Comment Carthage auroit-elle pu se soutenir ? Lorsque Annibal, devenu préteur, voulut empêcher les magistrats de piller la république, n’allèrent-ils pas l’accuser devant les Romains ? Malheureux, qui vouloient être citoyens sans qu’il y eût de cité, et tenir leurs richesses de la main de leurs destructeurs ! Bientôt Rome leur demanda pour otages trois cents de leurs principaux citoyens ; elle se fit livrer les armes et les vaisseaux, et ensuite leur déclara la guerre. Par les choses que fit le désespoir dans Carthage désarmée[5], on peut juger de ce qu’elle auroit pu faire avec sa vertu, lorsqu’elle avoit ses forces.

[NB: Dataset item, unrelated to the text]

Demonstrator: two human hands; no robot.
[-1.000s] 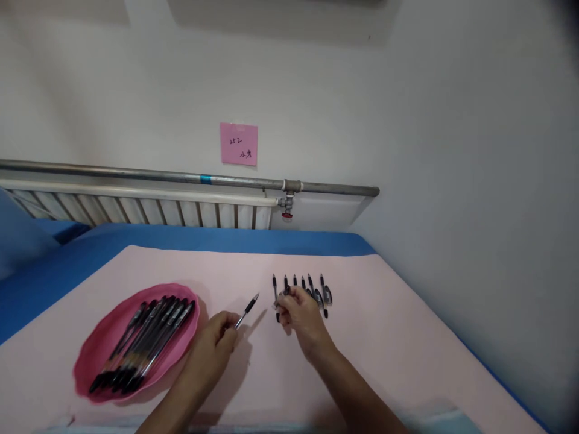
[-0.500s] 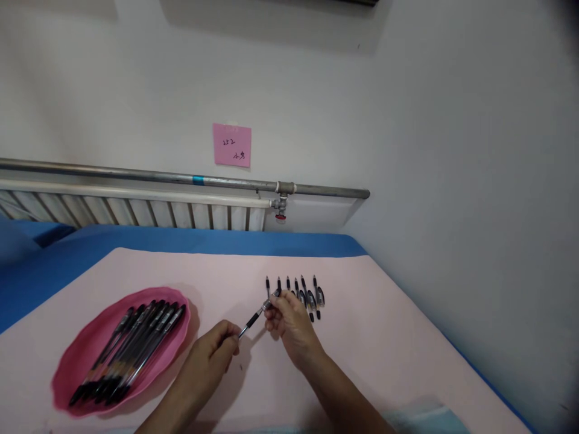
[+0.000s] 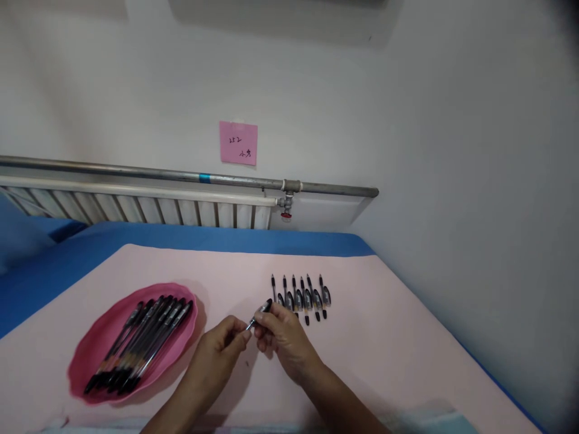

  1. Elle avoit vingt mille citoyens. Voyez Démosthène, in Aristog. (M.)
  2. Ils avoient fait une loi pour punir de mort celui qui proposeroit de convertir aux usages de la guerre l’argent destiné pour les théatres. (M.)
  3. A. B. Renvoie les prisonniers. La correction est dans l’édition in-12 de 1751.
  4. A. B. Qu’il auroit été difficile, etc.
  5. Cette guerre dura trois ans. (M.) Tite-Live, XXXIII, XLVI.